Pourquoi être revenu sur le Vendée Globe?
Quand t’es dans le sud, que t’as froid et que tu remontes sur la mer plate, là c’est le rêve, c’est des choses inatteignables au quotidien. Sur ce Vendée Globe, je viens de très bas et je monte très haut... Le différentiel, il est très grand (ndlr: il tente de lever son bras assez haut mais n’y arrive pas)… Je peux pas aller plus loin parce que je me suis pété une côte! J’étais en train de pisser dans le seau, j’avais une main pour m’accrocher et une main au seau, et puis là, un coup de machin, je vois le seau partir, j’enlève la deuxième main comme un crétin et puis le seau valdingue!
Y-a-t-il des marins qui vous ont enthousiasmé pendant ce Vendée Globe?
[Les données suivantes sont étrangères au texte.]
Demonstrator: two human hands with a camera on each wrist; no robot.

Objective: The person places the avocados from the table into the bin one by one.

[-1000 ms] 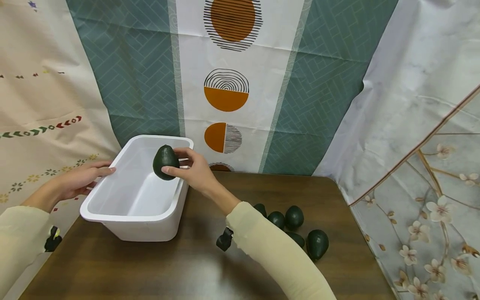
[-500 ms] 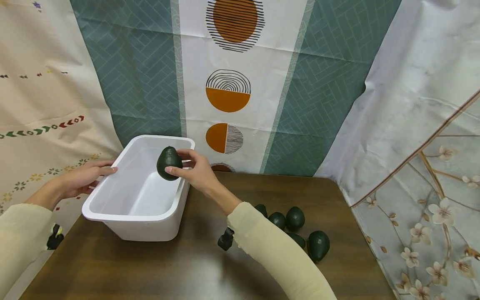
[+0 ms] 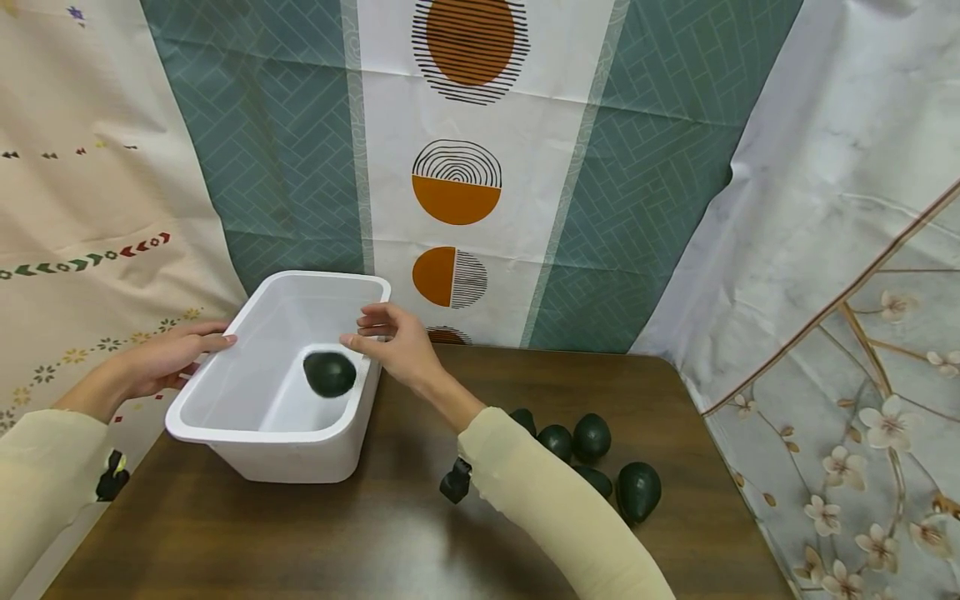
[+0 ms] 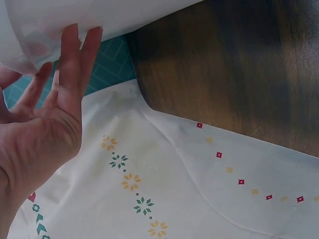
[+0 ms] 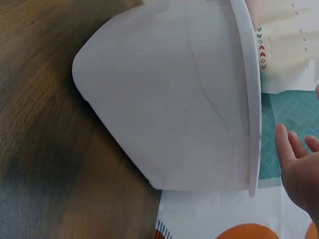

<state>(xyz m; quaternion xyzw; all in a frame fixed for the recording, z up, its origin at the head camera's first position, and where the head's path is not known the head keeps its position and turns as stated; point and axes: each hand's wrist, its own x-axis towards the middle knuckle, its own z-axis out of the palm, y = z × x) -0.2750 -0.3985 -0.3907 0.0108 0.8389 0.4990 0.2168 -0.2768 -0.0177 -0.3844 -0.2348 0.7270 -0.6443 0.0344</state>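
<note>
A dark green avocado (image 3: 329, 374) is inside the white plastic tub (image 3: 277, 437), low down near its right wall; I cannot tell if it has settled on the bottom. My right hand (image 3: 397, 343) is over the tub's right rim with nothing in it, its fingers loosely extended. In the right wrist view, that hand (image 5: 304, 172) shows apart from the rim. My left hand (image 3: 161, 360) holds the tub's left rim, thumb over the edge. The left wrist view shows fingers (image 4: 71, 64) against the outer wall.
Several avocados (image 3: 592, 436) lie on the brown wooden table (image 3: 405, 533) at the right, partly hidden behind my right sleeve (image 3: 540, 492). Patterned cloths (image 3: 292, 150) hang behind the table and on both sides.
The avocado has left my right hand and dropped into the tub. My right fingers have loosened and stay near the rim. My left hand keeps its place.
</note>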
Ah oui! Il y a déjà Benjamin (ndlr: Dutreux, qui est arrivé ce vendredi matin et termine neuvième), on s’est fricoté ensemble pendant des jours et des jours. Et évidemment, il y a Damien (ndlr: Seguin, marin handisport qui a terminé 7e). Parce qu’avec tout ça, on a quand même le vieux con, le handicapé et le branleur! J’ai trouvé dommage que Isabelle (ndlr: Joschke, contrainte à l’abandon) soit pas là, ça aurait fait la gonzesse!